Content starts

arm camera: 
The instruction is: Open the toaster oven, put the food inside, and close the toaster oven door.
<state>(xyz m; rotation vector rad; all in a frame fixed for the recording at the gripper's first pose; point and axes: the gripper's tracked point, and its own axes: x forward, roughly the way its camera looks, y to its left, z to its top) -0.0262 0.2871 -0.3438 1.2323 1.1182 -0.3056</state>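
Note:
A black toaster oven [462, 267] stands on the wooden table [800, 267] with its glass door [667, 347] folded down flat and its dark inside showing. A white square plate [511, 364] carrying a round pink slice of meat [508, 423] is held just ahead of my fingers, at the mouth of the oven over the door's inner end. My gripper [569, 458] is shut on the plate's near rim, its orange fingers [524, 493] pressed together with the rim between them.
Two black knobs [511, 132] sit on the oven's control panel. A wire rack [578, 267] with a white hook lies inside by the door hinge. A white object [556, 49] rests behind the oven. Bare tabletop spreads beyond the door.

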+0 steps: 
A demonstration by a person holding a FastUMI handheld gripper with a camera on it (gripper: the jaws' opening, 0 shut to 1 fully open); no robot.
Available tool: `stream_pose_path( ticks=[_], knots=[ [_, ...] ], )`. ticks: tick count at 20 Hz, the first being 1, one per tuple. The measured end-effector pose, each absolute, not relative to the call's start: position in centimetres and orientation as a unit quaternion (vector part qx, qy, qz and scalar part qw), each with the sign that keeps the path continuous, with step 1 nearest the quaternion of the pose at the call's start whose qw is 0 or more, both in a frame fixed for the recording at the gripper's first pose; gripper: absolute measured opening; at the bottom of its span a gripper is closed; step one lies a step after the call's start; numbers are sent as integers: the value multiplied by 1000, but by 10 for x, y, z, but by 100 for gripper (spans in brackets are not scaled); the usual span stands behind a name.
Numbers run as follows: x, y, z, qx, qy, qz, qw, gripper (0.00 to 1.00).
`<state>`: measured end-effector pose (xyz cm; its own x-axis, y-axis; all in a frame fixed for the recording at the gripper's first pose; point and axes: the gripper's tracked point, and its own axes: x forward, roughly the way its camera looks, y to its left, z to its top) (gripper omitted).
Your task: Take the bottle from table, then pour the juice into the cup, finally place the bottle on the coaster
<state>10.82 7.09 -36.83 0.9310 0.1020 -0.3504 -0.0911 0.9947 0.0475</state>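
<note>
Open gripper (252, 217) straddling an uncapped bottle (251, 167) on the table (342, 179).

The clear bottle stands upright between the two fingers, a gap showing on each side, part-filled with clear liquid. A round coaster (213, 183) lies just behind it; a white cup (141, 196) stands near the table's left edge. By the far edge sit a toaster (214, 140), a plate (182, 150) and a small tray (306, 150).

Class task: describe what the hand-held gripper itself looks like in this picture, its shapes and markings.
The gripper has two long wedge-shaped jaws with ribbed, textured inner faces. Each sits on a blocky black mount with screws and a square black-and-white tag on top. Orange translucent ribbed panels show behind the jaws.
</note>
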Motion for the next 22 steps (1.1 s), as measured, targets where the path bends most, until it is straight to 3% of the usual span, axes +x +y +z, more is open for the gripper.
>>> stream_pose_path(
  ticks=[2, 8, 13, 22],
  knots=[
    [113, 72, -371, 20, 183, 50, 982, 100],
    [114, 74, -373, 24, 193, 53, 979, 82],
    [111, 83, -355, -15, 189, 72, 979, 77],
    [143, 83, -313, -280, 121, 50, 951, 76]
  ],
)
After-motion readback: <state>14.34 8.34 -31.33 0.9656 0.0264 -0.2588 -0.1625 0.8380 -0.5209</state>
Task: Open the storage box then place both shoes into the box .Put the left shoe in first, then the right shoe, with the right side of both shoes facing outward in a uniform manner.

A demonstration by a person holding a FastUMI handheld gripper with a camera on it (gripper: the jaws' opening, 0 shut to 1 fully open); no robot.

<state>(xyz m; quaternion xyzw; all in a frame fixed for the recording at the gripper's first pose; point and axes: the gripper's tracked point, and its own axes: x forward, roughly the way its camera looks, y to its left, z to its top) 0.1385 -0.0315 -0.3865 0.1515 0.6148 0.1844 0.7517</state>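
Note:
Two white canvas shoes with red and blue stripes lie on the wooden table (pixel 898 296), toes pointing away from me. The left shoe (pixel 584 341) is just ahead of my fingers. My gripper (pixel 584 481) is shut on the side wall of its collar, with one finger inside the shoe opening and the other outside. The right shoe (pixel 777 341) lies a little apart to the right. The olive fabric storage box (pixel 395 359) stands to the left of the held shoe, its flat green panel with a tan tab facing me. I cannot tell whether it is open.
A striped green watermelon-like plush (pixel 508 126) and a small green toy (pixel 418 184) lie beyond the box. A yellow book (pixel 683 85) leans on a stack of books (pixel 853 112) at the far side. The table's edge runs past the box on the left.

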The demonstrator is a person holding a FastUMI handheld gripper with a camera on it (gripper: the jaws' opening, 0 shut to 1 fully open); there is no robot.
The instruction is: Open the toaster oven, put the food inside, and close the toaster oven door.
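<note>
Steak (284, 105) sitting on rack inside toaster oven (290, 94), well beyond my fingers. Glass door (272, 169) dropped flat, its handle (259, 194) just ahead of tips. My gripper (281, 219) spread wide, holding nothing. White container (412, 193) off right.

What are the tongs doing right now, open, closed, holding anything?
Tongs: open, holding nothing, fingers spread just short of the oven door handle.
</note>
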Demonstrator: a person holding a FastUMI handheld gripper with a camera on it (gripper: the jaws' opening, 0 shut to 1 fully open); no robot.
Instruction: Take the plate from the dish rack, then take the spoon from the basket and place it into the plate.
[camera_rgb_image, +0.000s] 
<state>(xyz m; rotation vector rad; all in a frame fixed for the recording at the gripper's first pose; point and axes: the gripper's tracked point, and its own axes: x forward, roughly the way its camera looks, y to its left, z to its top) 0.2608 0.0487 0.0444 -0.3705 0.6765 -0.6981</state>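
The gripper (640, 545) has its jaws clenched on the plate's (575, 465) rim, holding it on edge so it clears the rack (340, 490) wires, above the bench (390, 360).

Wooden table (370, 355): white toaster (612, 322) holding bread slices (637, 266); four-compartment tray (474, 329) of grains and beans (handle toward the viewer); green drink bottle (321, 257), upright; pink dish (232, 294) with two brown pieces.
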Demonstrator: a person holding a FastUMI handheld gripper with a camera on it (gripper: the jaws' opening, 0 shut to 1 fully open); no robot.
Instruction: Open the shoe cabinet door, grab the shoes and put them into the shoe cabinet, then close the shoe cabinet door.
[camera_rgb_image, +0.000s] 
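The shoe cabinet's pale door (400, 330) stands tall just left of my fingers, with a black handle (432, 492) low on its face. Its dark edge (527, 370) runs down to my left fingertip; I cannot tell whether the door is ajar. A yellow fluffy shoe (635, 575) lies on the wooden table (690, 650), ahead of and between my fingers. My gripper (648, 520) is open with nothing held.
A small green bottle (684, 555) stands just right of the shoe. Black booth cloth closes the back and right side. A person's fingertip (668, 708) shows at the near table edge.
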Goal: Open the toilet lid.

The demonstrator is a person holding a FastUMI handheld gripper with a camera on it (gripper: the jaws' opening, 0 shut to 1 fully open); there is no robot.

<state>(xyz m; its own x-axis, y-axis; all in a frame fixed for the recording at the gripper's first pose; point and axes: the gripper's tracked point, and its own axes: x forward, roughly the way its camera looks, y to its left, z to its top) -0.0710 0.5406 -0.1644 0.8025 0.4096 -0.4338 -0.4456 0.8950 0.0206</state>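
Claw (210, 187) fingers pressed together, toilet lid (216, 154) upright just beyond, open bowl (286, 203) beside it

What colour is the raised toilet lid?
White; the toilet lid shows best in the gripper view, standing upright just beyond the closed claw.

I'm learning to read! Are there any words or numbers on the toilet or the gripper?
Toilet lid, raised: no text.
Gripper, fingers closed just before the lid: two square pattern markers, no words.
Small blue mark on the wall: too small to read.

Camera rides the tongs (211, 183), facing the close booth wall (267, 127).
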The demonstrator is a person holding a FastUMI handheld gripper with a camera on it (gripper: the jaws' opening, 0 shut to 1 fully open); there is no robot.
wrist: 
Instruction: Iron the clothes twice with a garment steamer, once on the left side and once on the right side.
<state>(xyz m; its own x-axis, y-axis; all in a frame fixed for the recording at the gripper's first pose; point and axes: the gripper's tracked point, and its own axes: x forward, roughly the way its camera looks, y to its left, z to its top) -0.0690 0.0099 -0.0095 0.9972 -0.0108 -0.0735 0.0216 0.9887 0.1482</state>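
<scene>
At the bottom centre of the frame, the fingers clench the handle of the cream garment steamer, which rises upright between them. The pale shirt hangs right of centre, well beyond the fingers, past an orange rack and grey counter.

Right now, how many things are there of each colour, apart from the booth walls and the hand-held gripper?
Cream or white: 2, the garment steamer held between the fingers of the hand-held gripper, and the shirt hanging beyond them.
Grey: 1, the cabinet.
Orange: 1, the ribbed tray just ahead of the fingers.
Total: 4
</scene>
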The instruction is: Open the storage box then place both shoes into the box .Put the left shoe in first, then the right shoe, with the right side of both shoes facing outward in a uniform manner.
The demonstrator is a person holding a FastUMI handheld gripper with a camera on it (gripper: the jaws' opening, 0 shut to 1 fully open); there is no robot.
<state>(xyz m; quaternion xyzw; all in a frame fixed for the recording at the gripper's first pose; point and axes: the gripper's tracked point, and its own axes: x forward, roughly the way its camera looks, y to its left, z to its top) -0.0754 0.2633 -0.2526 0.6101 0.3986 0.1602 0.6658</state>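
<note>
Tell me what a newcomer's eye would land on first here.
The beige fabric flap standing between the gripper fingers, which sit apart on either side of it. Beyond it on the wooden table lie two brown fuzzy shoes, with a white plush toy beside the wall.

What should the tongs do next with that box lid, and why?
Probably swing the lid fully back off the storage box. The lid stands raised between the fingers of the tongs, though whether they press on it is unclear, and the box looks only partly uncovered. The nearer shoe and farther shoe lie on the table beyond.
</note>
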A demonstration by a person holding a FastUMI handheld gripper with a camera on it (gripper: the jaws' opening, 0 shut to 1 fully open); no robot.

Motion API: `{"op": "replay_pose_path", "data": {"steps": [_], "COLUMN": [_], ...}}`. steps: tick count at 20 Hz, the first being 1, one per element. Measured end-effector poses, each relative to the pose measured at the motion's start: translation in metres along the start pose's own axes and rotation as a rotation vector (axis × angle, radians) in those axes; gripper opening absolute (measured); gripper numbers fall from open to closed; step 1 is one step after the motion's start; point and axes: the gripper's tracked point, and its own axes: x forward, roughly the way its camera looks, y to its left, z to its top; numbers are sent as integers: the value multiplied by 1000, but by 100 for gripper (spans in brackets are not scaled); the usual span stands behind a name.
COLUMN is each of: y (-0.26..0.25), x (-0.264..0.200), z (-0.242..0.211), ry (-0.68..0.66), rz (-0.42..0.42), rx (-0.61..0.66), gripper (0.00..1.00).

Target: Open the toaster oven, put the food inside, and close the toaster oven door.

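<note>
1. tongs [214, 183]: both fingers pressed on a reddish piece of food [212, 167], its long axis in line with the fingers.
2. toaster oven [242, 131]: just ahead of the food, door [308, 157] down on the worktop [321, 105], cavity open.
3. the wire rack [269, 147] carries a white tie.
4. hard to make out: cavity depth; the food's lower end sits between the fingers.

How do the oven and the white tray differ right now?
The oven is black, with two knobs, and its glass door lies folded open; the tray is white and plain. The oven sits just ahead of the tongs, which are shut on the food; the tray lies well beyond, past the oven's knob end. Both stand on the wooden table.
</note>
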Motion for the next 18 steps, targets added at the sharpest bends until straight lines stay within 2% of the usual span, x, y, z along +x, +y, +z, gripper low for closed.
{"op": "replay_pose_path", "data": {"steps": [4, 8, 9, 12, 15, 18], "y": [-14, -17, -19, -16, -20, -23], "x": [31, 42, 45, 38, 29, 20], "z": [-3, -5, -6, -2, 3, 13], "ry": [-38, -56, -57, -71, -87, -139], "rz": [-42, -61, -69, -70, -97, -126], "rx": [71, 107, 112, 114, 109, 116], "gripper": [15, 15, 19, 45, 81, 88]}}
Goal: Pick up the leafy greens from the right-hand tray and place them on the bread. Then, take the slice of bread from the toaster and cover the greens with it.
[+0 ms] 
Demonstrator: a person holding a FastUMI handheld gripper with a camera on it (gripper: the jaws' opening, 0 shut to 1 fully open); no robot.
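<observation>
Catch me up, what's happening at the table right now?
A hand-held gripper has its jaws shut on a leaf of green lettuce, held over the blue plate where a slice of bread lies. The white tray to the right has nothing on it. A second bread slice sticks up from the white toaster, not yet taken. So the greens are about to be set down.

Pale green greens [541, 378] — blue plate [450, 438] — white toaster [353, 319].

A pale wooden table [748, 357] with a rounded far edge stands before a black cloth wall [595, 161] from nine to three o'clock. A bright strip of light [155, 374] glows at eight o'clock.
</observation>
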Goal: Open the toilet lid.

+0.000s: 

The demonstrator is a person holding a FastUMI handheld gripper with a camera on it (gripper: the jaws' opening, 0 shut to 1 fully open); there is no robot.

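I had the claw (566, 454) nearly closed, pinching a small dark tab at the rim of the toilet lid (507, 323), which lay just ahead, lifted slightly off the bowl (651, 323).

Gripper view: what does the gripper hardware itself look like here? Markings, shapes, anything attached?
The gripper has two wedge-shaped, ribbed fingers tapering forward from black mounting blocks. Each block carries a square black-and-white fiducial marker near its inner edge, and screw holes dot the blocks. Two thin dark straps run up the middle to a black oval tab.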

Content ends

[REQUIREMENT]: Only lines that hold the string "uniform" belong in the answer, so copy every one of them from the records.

[EXERCISE RESULT]:
Task: Open the storage box then place both shoes into the box .Put the left shoe in first, then the right shoe, with the right side of both shoes facing outward in a uniform manner.
The instruction is: Open the storage box then place both shoes into the box .Put the left shoe in first, then the right shoe, with the right side of both shoes facing outward in a uniform manner.

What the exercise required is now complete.